951 N.W.2d 809
S.D.2020Background
- In the early morning of Sept. 14, 2018 officers found an unoccupied vehicle with a name tag inside; Sgt. Hoffman saw a woman (McReynolds) walking away and had Officer Watson contact her.
- Watson ran the name, found an outstanding failure-to-appear warrant in the database, and identified McReynolds from a photo; Watson re-approached McReynolds with Officer Seiner.

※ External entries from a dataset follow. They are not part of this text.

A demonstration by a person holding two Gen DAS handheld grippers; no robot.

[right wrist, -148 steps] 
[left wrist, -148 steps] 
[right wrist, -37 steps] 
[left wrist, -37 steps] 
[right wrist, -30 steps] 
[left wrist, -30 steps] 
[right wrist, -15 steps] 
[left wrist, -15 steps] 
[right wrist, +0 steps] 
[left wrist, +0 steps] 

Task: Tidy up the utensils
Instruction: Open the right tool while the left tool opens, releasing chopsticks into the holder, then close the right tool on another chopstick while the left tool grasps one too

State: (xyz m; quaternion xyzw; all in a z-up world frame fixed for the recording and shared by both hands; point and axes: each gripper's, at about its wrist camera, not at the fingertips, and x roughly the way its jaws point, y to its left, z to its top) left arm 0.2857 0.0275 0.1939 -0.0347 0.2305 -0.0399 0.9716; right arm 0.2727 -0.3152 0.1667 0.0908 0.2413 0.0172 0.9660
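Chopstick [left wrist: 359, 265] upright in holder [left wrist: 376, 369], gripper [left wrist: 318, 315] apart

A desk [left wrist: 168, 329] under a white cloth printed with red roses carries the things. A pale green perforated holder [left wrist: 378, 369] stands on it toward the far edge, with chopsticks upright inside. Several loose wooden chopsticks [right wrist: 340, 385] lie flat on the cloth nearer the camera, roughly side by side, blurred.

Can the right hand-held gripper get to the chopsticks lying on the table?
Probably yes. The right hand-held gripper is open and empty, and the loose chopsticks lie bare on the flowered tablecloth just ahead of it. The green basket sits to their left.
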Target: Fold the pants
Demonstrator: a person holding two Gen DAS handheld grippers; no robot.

- McReynolds recorded the encounter, fled when officers ordered her to stop, turned as Watson caught up, and struck Watson in the back of the head with her cell phone, causing a laceration.
- McReynolds was charged with multiple counts including simple assault on a law-enforcement officer (one theory: recklessly causing bodily injury) and the State filed a habitual-offender charge alleging a prior felony conviction.
- The trial court granted a defense motion in limine excluding evidence of the outstanding warrant, but over objection instructed the jury that the legality of the officers’ contact was not in dispute; a jury convicted McReynolds of simple assault (recklessness theory) and obstruction.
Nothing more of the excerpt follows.